The rest of the paper is organized as follows. We give preliminary notation and definitions in Sect. 2. Next, in Sect. 3 we formulate the problem relevant to the 2-phase constrained image segmentation. In Sect. 4 we describe in more detail the 3 stage algorithm and in Sect. 5 we test its performance.

2 Preliminaries

We introduce the notation needed to formulate a problem which we refer to in what follows as the 2-phase image segmentation problem. We are given a volume \(\varOmega \) in 3D (2D) which is split in \(n_x\times n_y\times n_z\) cubes (squares in 2D case when \(n_z=1\)). The cubes are called voxels. The total number of voxels is \(N=n_xn_yn_z\), and the set of voxels is \(\mathcal {V}\). We thus have

$$ \overline{\varOmega }= \bigcup _{K \in \mathcal {V}}\overline{K}. $$

We assume that we are given a piece-wise constant (with respect to the partition of \(\varOmega \) in voxels) function called intensity u. Denoting by \(\chi _{S}\) the characteristic function of a set S, we have that

$$ u = \sum _{K\in \mathcal {V}} u_K \chi _K. $$

Here, \(u_K=u\big |_K\). Since the space of such piece-wise constant functions is isomorphic to \(\mathbb {R}^N\), we also denote by u the corresponding vector \(\{u_K\}_{K\in \mathcal {V}}\) in \(\mathbb {R}^N\), hoping that there is no ambiguity in such notation.

The formulation of the 2-phase image segmentation problem involves topological connectivity with respect to various graphs, thus we introduce the relevant notation next. We denote \(G_{1}(\mathcal {V},\mathcal {E}_1)\) and \(G_{\infty }(\mathcal {V},\mathcal {E}_\infty )\) to be the indirected graphs with vertices the set of voxels and edge sets \(\mathcal {E}_p\), \(p=1,\infty \) defined as follows:

$$ \mathcal {E}_p = \left\{ (i,j)\in \mathcal {V}\times \mathcal {V}\;\big |\; \Vert i-j\Vert _{\ell ^p} = 1\right\} . $$

Since we only consider undirected graphs, \((i,j)\in \mathcal {E}_p\) implies that \((j,i)\in \mathcal {E}_p\). The neighborhood \(\mathcal {N}_p(i)\) of a voxel is defined as

$$ \mathcal {N}_p(i) = \left\{ j\in \mathcal {V}\;\big |\;(i,j)\in \mathcal {E}_p\right\} . $$

For example, \(\mathcal {N}_1(i)\) consists of the 6 voxels that share a common face with i, while \(\mathcal N_{\infty }(i)\) consists of the 26 voxels that build the \(3\times 3\times 3\) cube, centered at i.
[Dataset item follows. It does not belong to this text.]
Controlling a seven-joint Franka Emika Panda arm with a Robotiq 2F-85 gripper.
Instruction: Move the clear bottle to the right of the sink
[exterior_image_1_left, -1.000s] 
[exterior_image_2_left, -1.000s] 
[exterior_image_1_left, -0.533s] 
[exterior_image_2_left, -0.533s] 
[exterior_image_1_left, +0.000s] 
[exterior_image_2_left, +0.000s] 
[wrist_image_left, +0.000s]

The graph G is called connected if and only if for every pair of voxels i and j, there is a path formed by elements of \(\mathcal {E}\) connecting them.
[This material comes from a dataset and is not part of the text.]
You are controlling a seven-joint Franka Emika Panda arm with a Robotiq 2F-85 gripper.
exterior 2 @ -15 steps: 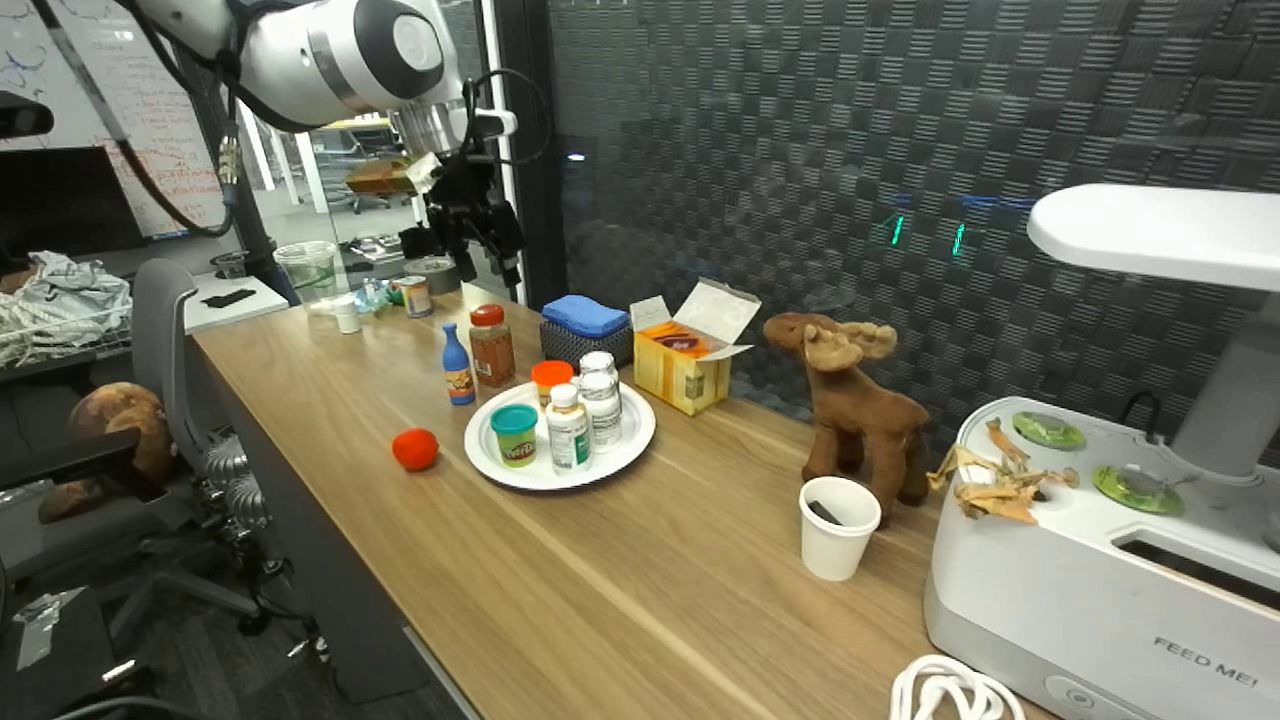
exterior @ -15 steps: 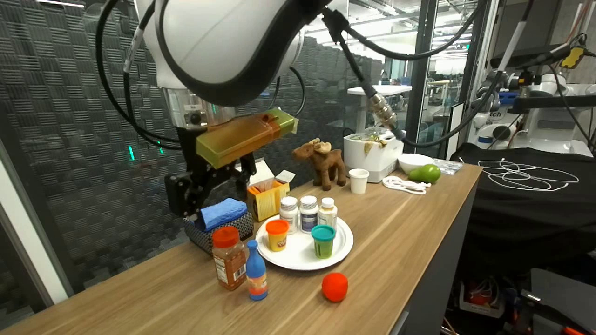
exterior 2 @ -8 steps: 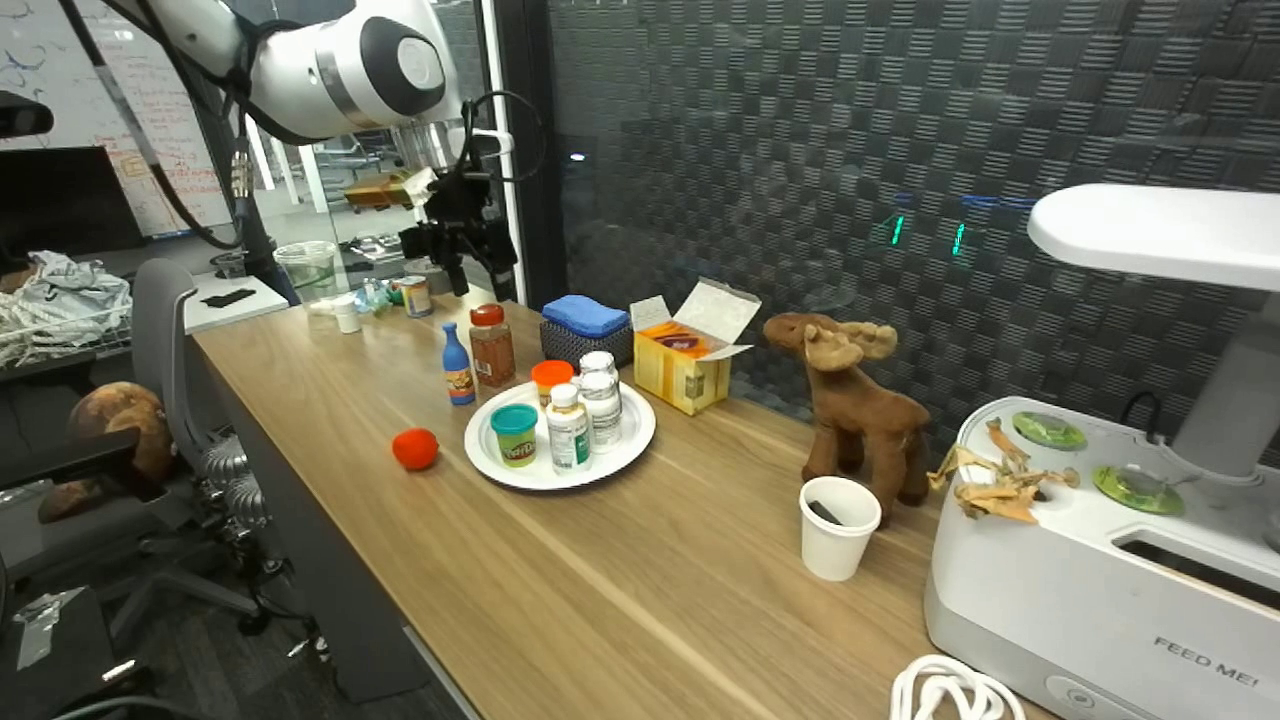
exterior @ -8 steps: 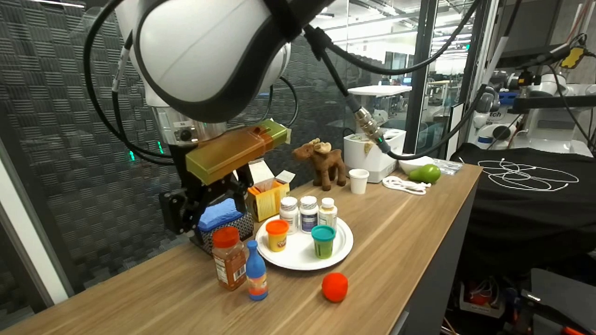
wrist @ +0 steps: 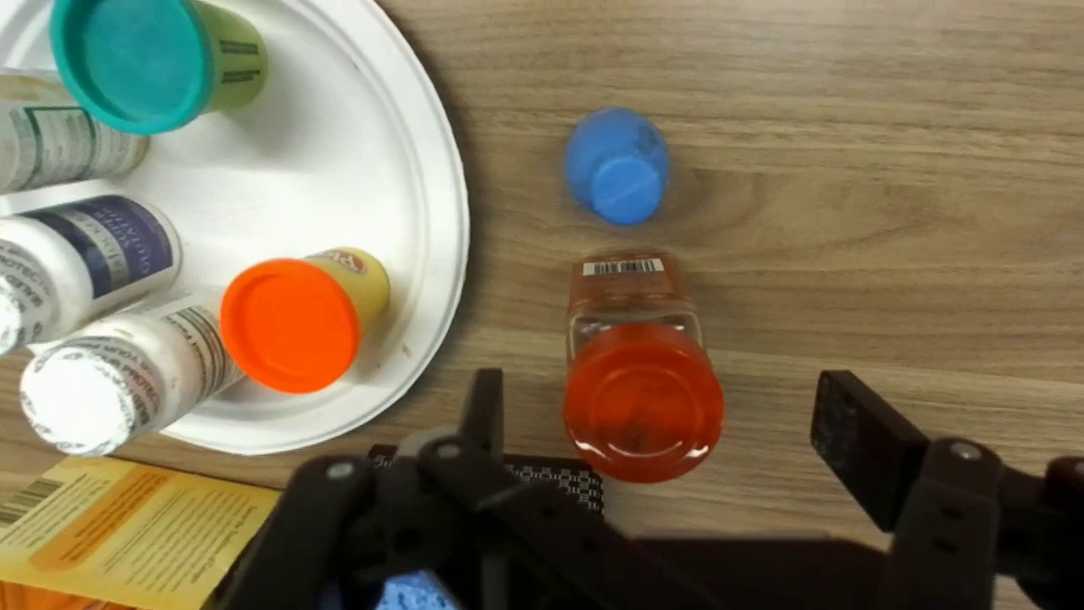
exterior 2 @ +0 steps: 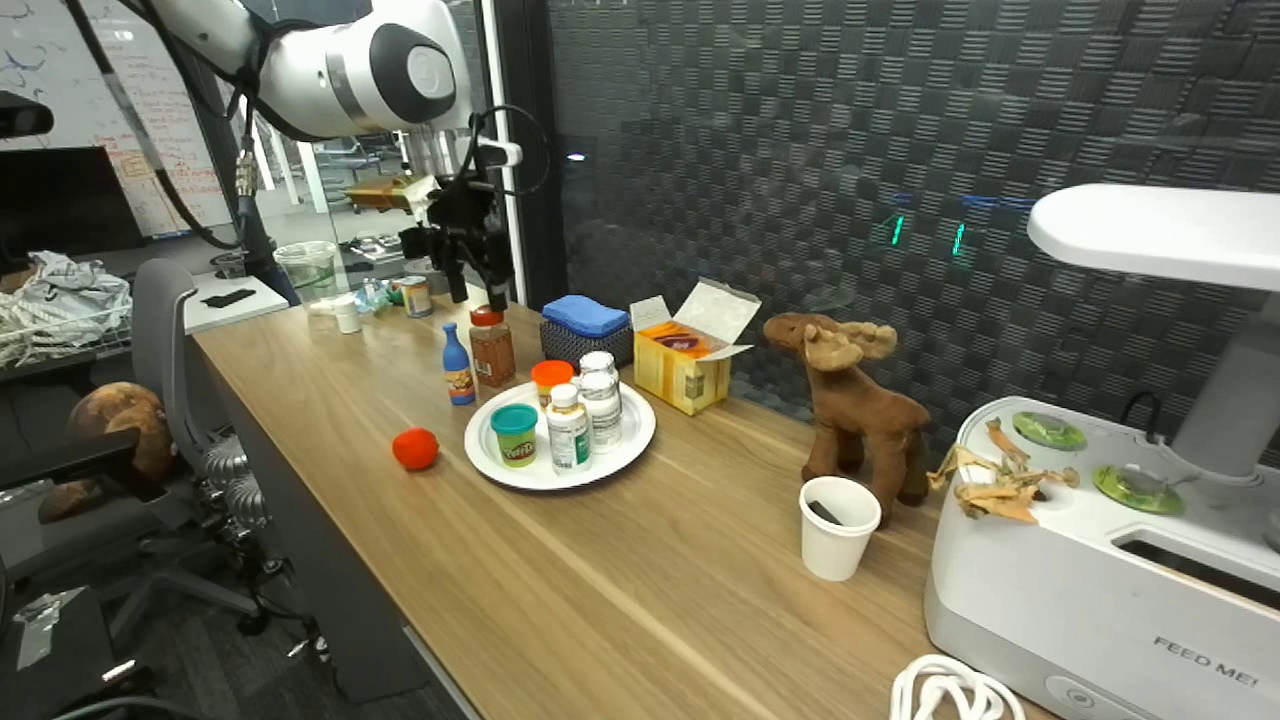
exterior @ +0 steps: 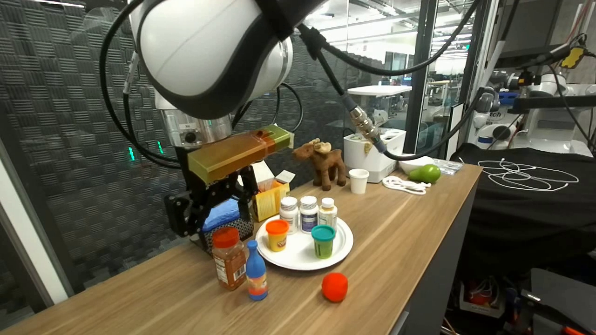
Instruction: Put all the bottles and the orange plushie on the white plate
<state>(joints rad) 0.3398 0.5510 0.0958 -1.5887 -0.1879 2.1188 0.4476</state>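
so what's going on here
The robot's open black gripper hangs near the top of the red-capped clear jar, holding nothing, perhaps about to grip it. Three white pill bottles, a teal-lidded green tub and an orange-lidded yellow tub are on the round white plate. The jar, a slim blue bottle and a round orange-red plushie are not on it yet.

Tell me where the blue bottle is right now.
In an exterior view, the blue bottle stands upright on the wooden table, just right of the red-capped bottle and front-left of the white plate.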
In the following definitions, we assume that we have fixed a connected graph \(G=(\mathcal {V},\mathcal {E})\) whose set of vertices is the set of voxels.

Definition 1

Let \(S\subset \mathcal {V}\) be a set of voxels. We call \(G_S=(S,\mathcal {E}_S)\) the graph induced by S if \(G_S\) has as vertices the voxels in S and as edges all edges in \(\mathcal {E}\) for which both ends are in S.

Definition 2

Let \(S\subset \mathcal {V}\) be a set of voxels. We call S a G-connected set if the graph \(G_S\) induced by S is connected.

When each edge \(e=(i,j)\in \mathcal E\) has a weight \(\omega _{ij}\ge 0\), the graph G is called weighted. The weights may have various meanings when the graph is related to real-life problems (e.g., gain, cost, penalty, etc.). In this paper, they will measure the dissimilarities between the edge endpoints (e.g., difference in intensities or/and gradient values of the corresponding voxels), so \(w_{ij}\sim 0\) means that \(i\sim j\) in a given sense. Every connected weighted graph possesses a minimum spanning tree. This tree is a computationally efficient way to store both connectivity and similarity information, and it plays a central role in our algorithm. Therefore, we briefly cover the MST theory we use in the paper. Let \(G=G_{\infty }(\mathcal {V},\mathcal {E})\).

Definition 3

We say that the graph \(T(\mathcal {V}_T,\mathcal {E}_T)\) is a minimum spanning tree (MST) of G, if \(\mathcal {V}_T=\mathcal {V}_G\), T contains no cycles, and \(\displaystyle \sum _{(i,j)\in \mathcal {E}_T}\omega _{ij}\rightarrow \min \).

Important properties of T are stated below:

  • Cycle property: For any cycle C in G, if \(\bar{e}={\mathrm {argmax}}_{e\in C}\omega _e\) is unique, then \(\bar{e}\notin T\).

  • Cut property: For any cut C in G, if \(\bar{e}={\mathrm {argmin}}_{e\in C}\omega _e\) is unique, then \(\bar{e}\in T\).

  • Contraction: If \(\mathcal {T}\subset T\) is a tree, then we can contract it to a single vertex and maintain the MST property for the factor graph.

Definition 4

We call \(\mathcal {L}_T:=\{i\in \mathcal {V}:\exists ! j\in \mathcal {V}\; s.t.\; (i,j)\in \mathcal {E}_T\}\) the set of leaves of T. The is \(l_T:={\mathrm {argmax}}_{i\in \mathcal {L}_T}\{\omega _{ij}\;:\;(i,j)\in \mathcal E_T\}\).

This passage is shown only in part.